(Task instructions) Write out all of the data again, exactly as it reads.

(Provided data)
_ _ _

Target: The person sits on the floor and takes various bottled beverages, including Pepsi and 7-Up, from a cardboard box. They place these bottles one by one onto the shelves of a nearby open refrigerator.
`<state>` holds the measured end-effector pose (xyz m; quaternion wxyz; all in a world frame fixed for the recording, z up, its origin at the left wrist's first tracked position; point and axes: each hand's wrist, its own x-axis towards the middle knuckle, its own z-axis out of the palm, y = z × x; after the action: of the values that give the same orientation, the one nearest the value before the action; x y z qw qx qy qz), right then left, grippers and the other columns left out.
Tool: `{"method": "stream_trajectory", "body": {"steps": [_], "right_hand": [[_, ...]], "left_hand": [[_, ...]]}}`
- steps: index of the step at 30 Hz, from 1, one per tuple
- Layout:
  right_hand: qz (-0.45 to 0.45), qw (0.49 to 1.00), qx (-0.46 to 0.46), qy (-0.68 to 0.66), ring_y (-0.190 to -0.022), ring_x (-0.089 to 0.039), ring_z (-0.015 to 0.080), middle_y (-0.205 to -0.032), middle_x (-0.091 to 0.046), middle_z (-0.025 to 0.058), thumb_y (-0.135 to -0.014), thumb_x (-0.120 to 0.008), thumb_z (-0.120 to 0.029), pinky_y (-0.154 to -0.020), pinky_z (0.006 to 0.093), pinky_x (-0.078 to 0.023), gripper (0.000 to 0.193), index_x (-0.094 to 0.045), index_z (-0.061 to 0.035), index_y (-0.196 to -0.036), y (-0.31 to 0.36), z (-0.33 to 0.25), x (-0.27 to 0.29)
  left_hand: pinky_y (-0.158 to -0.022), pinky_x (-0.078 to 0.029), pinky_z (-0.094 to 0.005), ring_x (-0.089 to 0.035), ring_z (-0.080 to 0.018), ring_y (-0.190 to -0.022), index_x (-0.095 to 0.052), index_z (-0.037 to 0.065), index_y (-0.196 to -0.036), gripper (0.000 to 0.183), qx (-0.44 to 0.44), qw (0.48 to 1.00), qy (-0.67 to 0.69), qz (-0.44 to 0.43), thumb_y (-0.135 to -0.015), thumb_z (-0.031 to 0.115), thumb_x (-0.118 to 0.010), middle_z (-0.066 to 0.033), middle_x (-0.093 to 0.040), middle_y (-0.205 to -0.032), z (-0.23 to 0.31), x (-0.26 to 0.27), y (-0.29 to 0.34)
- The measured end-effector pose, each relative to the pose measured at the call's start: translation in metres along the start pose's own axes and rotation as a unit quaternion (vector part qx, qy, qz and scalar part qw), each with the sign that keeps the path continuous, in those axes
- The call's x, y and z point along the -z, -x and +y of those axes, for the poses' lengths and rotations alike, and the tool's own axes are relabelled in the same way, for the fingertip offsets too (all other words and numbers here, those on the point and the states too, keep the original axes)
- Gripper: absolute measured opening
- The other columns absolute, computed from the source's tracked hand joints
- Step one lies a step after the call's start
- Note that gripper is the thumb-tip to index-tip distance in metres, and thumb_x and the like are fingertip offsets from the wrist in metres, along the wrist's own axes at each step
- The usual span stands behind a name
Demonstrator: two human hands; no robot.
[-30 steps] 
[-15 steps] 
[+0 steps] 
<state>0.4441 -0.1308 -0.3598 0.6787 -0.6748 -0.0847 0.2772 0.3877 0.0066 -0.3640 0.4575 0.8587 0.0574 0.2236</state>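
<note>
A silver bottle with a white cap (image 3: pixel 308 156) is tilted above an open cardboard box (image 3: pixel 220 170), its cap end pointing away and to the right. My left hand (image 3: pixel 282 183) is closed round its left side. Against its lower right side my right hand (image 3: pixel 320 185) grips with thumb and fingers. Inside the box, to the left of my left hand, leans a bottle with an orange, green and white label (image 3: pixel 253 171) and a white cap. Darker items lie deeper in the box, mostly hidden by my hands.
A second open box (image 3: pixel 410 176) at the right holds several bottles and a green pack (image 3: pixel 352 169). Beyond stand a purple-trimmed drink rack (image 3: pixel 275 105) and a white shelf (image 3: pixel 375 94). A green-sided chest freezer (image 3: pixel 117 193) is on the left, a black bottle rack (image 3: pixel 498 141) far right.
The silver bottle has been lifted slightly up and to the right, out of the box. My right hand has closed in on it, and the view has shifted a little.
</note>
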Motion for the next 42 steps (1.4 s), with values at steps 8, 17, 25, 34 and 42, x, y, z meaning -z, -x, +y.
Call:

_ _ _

(Answer to this problem)
Target: The person sits on the floor and takes various bottled beverages, including Pepsi and 7-Up, from a cardboard box. They place these bottles one by one onto the shelves of a nearby open refrigerator.
`<state>` holds the measured end-effector pose (xyz m; quaternion wxyz; all in a world frame fixed for the recording, z up, its origin at the left wrist's first tracked position; point and axes: each hand's wrist, its own x-axis towards the middle knuckle, its own z-axis out of the palm, y = z × x; after the action: of the values that give the same orientation, the one nearest the value before the action; x y z qw qx qy qz), right then left, grippers and the other columns left out.
Tool: `{"method": "stream_trajectory", "body": {"steps": [_], "right_hand": [[_, ...]], "left_hand": [[_, ...]]}}`
- steps: index of the step at 30 Hz, from 1, one per tuple
- Layout:
  right_hand: qz (-0.45 to 0.45), qw (0.49 to 1.00), qx (-0.46 to 0.46), qy (-0.68 to 0.66), ring_y (-0.190 to -0.022), ring_x (-0.089 to 0.039), ring_z (-0.015 to 0.080), middle_y (-0.205 to -0.032), middle_x (-0.091 to 0.046), middle_z (-0.025 to 0.058), thumb_y (-0.135 to -0.014), thumb_x (-0.120 to 0.008), thumb_z (-0.120 to 0.029), pinky_y (-0.154 to -0.020), pinky_z (0.006 to 0.093), pinky_x (-0.078 to 0.023), gripper (0.000 to 0.193), index_x (-0.094 to 0.045), index_z (-0.061 to 0.035), index_y (-0.196 to -0.036), y (-0.31 to 0.36), z (-0.33 to 0.25), x (-0.27 to 0.29)
  left_hand: pinky_y (-0.158 to -0.022), pinky_x (-0.078 to 0.029), pinky_z (-0.094 to 0.005), ring_x (-0.089 to 0.035), ring_z (-0.080 to 0.018), ring_y (-0.190 to -0.022), index_x (-0.095 to 0.052), index_z (-0.037 to 0.065), index_y (-0.196 to -0.036), gripper (0.000 to 0.183), qx (-0.44 to 0.44), qw (0.48 to 1.00), qy (-0.67 to 0.69), qz (-0.44 to 0.43), thumb_y (-0.135 to -0.015), thumb_z (-0.031 to 0.115), thumb_x (-0.118 to 0.010), middle_z (-0.066 to 0.033), middle_x (-0.093 to 0.040), middle_y (-0.205 to -0.032), z (-0.23 to 0.31), x (-0.26 to 0.27), y (-0.29 to 0.34)
- The measured end-effector pose, each relative to the pose measured at the call's start: translation in metres along the start pose's own axes and rotation as a unit quaternion (vector part qx, qy, qz and scalar part qw), each with the sign that keeps the path continuous, in those axes
- The call's x, y and z point along the -z, -x and +y of those axes, for the poses' lengths and rotations alike, and the tool's own axes are relabelled in the same way, for the fingertip offsets too (all other words and numbers here, those on the point and the states too, keep the original axes)
- Gripper: absolute measured opening
- The other columns absolute, computed from the source's tracked hand joints
- Step one lies a step after the call's start
- Note that gripper is the thumb-tip to index-tip distance in metres, and thumb_x and the like are fingertip offsets from the wrist in metres, along the wrist's own axes at each step
- The usual span stands behind a name
Demonstrator: two human hands; no robot.
[-30 steps] 
[-15 steps] 
[+0 steps] 
<state>0.4441 -0.1308 -0.3598 0.6787 -0.6748 -0.0847 0.2772 0.3877 0.0066 -0.3640 0.4575 0.8587 0.0574 0.2236</state>
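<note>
A silver bottle with a white cap (image 3: pixel 308 156) is tilted above an open cardboard box (image 3: pixel 220 170), its cap end pointing away and to the right. My left hand (image 3: pixel 282 183) is closed round its left side. Against its lower right side my right hand (image 3: pixel 320 185) grips with thumb and fingers. Inside the box, to the left of my left hand, leans a bottle with an orange, green and white label (image 3: pixel 253 171) and a white cap. Darker items lie deeper in the box, mostly hidden by my hands.
A second open box (image 3: pixel 410 176) at the right holds several bottles and a green pack (image 3: pixel 352 169). Beyond stand a purple-trimmed drink rack (image 3: pixel 275 105) and a white shelf (image 3: pixel 375 94). A green-sided chest freezer (image 3: pixel 117 193) is on the left, a black bottle rack (image 3: pixel 498 141) far right.
The silver bottle has been lifted slightly up and to the right, out of the box. My right hand has closed in on it, and the view has shifted a little.
</note>
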Motion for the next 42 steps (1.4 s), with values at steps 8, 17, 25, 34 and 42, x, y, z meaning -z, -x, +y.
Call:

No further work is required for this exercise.